The Committee on House Health and Human Services heard testimony on House Bill 2,676, a proposal to allow licensed pharmacists in Kansas to initiate therapy for a narrow set of conditions consistent with their education, training and professional judgment. Reviser Carly summarized the bill’s core provisions, including four categories of pharmacist authority: care that does not require a new diagnosis, minor and generally self-limiting conditions, treatment guided by CLIA-waived tests, and patient emergencies.
Supporters told the committee the measure is a pragmatic response to access challenges in rural and underserved areas. Tim Frost, a licensed pharmacist and senior fellow with Cicero Action, said a standard-of-care approach is already in place in several states and argued the bill does not deregulate the profession. “This is not deregulation. This is outcome based oversight,” Frost said, citing Idaho, Colorado, Montana and Iowa as early adopters and pointing to workforce data he described as urgent: a projected shortage of more than 2,100 physicians by 2030, more than 250 primary care providers included in that deficit, and 71 of Kansas’s 105 counties designated as primary-care shortage areas.

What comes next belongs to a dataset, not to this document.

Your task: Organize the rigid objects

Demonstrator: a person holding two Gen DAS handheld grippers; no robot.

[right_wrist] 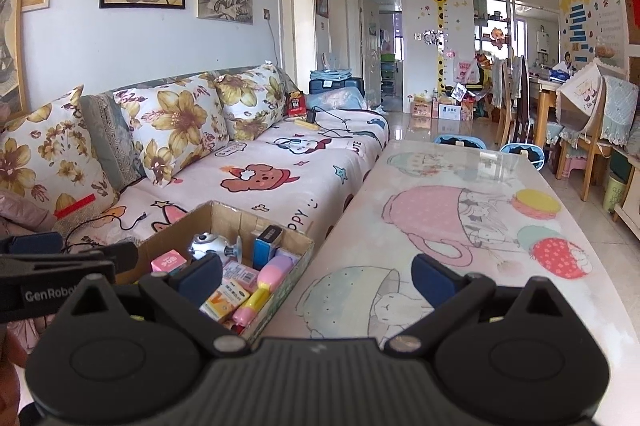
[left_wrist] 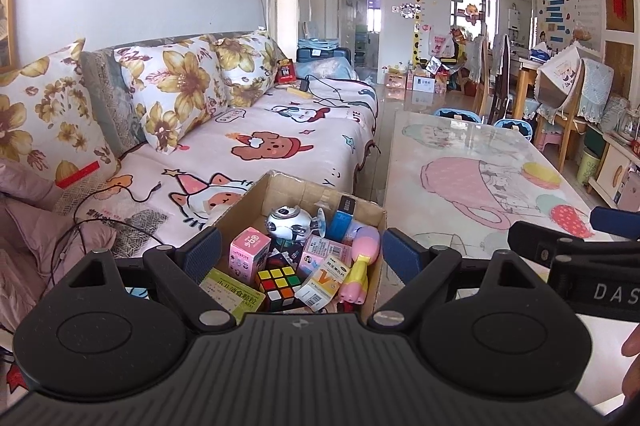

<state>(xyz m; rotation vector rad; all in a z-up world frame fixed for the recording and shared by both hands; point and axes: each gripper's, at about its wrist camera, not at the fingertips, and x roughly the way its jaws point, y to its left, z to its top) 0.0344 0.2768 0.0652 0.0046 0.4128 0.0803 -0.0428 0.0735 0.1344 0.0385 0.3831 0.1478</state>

Pharmacy regulators and educators also supported the bill. Alexanne Roblasi, executive director of the Kansas State Board of Pharmacy, told lawmakers the board has already overseen expanded pharmacy roles in Kansas — immunizations, point-of-care testing and collaborative drug therapy management — and would apply routine inspection and complaint processes to any expanded practice. “If any disciplinary action has occurred, I would note that that has been primarily related to record keeping,” Roblasi said, and emphasized the board’s ability to investigate complaints and take enforcement action.
Dr. Jim Backus, associate dean at the University of Kansas School of Pharmacy, and Tyler Woods of the Kansas Pharmacists Association emphasized pharmacist training and clinical experience, arguing that allowing pharmacists to practice at the top of their license would increase timely access to medication and preserve local health-care infrastructure.

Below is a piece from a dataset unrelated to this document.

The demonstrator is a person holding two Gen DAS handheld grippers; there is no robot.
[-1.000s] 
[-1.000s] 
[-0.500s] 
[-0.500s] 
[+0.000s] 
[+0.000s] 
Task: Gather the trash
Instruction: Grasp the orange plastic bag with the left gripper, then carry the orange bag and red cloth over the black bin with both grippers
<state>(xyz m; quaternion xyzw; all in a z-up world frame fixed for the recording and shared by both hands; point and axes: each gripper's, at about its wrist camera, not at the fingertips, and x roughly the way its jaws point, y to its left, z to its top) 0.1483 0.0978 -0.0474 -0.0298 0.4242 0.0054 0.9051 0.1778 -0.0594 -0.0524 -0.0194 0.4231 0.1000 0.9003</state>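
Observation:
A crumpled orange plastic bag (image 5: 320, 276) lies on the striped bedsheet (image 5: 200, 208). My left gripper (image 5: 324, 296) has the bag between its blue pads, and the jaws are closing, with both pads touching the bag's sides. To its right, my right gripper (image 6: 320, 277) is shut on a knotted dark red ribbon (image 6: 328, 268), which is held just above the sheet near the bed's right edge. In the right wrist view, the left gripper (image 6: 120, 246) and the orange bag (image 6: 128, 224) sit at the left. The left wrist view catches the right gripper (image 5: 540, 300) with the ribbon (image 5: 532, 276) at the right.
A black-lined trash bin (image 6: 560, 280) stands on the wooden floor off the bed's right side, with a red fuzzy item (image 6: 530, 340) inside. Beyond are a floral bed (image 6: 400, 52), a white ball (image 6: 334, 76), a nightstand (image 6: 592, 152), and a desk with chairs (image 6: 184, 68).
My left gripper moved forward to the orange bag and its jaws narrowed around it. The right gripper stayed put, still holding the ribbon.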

Opponents focused on scope, safeguards and liability. Rochelle Colombo, executive director of the Kansas Medical Society, said the proposal is a significant expansion of prescriptive authority and urged limits — for example, excluding controlled substances and prohibiting remote pharmacies from implementing independent prescribing. Colombo urged additional statutory safeguards such as mandatory liability coverage and participation in the state health care stabilization fund, which she said would align pharmacist privileges with the requirements placed on other prescribers.
Committee members pressed proponents on several practical points: what constitutes a “new diagnosis,” how clinical records and HIPAA compliance would be handled, whether pharmacists would be expected to provide after-hours care, and how complaints or adverse outcomes would trigger board action. Proponents repeatedly pointed to the bill’s built-in constraints (CLIA-waived tests only for test-and-treat, limitation to minor or emergency scenarios, and anchoring to community standard of care) and to complaint-driven disciplinary enforcement.
The committee did not take final action on HB 2,676 during the hearing. The chair closed the hearing after extended questioning and public testimony; the bill remains under consideration by the committee.